EXERCISE - Up to and including the line with "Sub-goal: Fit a", please reproduce the lines below exactly, beginning with the first.

━━━━━━━━

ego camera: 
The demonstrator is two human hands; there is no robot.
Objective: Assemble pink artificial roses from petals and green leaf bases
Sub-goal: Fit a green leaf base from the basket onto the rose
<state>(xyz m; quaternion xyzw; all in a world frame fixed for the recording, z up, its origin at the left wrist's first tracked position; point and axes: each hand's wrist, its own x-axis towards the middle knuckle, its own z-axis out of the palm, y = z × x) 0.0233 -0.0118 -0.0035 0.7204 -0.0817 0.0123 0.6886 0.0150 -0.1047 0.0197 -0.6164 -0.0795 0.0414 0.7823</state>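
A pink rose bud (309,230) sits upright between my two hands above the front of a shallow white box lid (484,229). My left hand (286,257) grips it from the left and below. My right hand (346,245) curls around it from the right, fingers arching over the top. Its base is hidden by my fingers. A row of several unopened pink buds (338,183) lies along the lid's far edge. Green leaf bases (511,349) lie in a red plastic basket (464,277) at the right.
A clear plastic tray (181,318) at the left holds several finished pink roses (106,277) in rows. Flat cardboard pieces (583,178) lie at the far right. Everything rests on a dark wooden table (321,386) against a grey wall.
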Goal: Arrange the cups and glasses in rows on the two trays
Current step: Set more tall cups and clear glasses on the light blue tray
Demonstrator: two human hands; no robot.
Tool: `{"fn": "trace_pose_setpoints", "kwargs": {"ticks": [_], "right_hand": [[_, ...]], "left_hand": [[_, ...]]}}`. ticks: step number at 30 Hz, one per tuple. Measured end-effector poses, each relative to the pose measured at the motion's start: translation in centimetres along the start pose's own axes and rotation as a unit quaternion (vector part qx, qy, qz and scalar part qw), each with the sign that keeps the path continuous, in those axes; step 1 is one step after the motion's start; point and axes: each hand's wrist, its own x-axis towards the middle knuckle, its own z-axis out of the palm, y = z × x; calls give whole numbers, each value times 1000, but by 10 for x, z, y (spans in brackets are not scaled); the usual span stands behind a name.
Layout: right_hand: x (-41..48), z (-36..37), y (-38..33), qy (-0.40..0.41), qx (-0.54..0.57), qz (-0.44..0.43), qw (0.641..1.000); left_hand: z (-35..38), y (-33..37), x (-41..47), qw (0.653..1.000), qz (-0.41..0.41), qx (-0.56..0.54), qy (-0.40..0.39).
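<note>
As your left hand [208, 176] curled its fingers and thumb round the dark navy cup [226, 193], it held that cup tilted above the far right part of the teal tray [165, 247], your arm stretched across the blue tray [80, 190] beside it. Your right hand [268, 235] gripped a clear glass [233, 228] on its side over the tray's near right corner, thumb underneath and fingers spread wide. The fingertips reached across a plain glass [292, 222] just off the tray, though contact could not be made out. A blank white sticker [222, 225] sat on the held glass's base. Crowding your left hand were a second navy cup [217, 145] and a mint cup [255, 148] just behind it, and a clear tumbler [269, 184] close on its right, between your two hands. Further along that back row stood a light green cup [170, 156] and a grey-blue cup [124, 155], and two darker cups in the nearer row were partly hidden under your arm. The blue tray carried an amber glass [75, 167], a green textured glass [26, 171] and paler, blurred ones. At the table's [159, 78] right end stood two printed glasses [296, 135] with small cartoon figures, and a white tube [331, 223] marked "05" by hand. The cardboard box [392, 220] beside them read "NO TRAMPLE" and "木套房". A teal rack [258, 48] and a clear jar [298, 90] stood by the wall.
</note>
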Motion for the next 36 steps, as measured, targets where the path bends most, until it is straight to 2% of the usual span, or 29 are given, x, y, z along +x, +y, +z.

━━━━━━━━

OUTPUT FOR THIS TASK -
ego camera: 
The demonstrator is two human hands; there is no robot.
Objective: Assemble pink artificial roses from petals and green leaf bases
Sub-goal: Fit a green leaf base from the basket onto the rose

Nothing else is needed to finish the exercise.